**WORK REQUIRED**
The data is to be set down once more, exactly as it reads.

**DATA BELOW**
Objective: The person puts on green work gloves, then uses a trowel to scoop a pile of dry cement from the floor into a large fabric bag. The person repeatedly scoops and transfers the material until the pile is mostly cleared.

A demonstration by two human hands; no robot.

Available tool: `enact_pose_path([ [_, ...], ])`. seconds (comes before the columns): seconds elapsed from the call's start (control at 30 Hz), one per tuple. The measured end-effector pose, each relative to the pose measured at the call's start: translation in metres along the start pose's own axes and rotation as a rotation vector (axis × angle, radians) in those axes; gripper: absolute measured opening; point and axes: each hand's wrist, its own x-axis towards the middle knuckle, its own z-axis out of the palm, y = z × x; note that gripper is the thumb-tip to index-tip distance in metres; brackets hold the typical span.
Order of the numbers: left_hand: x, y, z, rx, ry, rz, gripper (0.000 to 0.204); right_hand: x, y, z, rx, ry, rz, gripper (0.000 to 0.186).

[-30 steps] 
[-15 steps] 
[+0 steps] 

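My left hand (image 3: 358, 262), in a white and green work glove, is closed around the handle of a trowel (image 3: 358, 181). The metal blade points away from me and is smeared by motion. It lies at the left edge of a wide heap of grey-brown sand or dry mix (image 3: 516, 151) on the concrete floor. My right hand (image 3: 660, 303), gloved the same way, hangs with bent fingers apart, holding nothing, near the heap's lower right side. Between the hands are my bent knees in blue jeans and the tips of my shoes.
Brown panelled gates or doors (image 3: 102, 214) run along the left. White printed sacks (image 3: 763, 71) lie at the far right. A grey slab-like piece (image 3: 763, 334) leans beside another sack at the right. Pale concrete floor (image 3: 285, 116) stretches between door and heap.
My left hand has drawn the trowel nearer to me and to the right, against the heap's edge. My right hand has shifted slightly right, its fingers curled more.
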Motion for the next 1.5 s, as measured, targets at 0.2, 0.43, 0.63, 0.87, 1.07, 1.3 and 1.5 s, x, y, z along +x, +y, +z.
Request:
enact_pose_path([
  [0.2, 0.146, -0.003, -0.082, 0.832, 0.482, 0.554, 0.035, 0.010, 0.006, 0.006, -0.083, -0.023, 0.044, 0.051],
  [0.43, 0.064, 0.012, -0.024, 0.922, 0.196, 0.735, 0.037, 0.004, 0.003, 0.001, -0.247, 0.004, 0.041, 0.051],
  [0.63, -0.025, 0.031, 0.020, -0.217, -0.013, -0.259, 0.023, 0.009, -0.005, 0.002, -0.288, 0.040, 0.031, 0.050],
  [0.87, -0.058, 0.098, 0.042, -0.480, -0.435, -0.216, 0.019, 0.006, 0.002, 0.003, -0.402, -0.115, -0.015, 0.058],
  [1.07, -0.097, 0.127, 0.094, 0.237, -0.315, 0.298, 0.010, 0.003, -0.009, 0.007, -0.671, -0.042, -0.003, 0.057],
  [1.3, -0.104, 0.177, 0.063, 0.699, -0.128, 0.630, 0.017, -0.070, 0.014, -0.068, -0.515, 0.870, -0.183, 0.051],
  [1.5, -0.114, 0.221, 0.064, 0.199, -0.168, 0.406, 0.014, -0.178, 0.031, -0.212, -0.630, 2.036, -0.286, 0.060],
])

**ANSWER TO THE EXERCISE**
Objective: The person puts on green work gloves, then uses a trowel to scoop a pile of dry cement from the floor into a large fabric bag. The person repeatedly scoops and transfers the material until the pile is mostly cleared.

A demonstration by two human hands; no robot.

Available tool: `enact_pose_path([ [_, ...], ])`. seconds (comes before the columns): seconds elapsed from the call's start (control at 30 Hz), one per tuple. The measured end-effector pose, each relative to the pose measured at the call's start: translation in metres along the start pose's own axes and rotation as a rotation vector (axis × angle, radians) in those axes; gripper: absolute measured opening; point and axes: each hand's wrist, its own x-axis towards the middle knuckle, its own z-axis out of the palm, y = z × x; note that gripper is the thumb-tip to index-tip distance in metres; brackets hold the typical span.
Order of the numbers: left_hand: x, y, z, rx, ry, rz, gripper (0.000 to 0.204); right_hand: x, y, z, rx, ry, rz, gripper (0.000 to 0.186).

[-30 steps] 
[-15 steps] 
[+0 steps] 

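My left hand (image 3: 358, 262), in a white and green work glove, is closed around the handle of a trowel (image 3: 358, 181). The metal blade points away from me and is smeared by motion. It lies at the left edge of a wide heap of grey-brown sand or dry mix (image 3: 516, 151) on the concrete floor. My right hand (image 3: 660, 303), gloved the same way, hangs with bent fingers apart, holding nothing, near the heap's lower right side. Between the hands are my bent knees in blue jeans and the tips of my shoes.
Brown panelled gates or doors (image 3: 102, 214) run along the left. White printed sacks (image 3: 763, 71) lie at the far right. A grey slab-like piece (image 3: 763, 334) leans beside another sack at the right. Pale concrete floor (image 3: 285, 116) stretches between door and heap.
My left hand has drawn the trowel nearer to me and to the right, against the heap's edge. My right hand has shifted slightly right, its fingers curled more.
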Motion for the next 1.5 s, as measured, targets at 0.2, 0.43, 0.63, 0.87, 1.07, 1.3 and 1.5 s, x, y, z along +x, +y, +z.
Request:
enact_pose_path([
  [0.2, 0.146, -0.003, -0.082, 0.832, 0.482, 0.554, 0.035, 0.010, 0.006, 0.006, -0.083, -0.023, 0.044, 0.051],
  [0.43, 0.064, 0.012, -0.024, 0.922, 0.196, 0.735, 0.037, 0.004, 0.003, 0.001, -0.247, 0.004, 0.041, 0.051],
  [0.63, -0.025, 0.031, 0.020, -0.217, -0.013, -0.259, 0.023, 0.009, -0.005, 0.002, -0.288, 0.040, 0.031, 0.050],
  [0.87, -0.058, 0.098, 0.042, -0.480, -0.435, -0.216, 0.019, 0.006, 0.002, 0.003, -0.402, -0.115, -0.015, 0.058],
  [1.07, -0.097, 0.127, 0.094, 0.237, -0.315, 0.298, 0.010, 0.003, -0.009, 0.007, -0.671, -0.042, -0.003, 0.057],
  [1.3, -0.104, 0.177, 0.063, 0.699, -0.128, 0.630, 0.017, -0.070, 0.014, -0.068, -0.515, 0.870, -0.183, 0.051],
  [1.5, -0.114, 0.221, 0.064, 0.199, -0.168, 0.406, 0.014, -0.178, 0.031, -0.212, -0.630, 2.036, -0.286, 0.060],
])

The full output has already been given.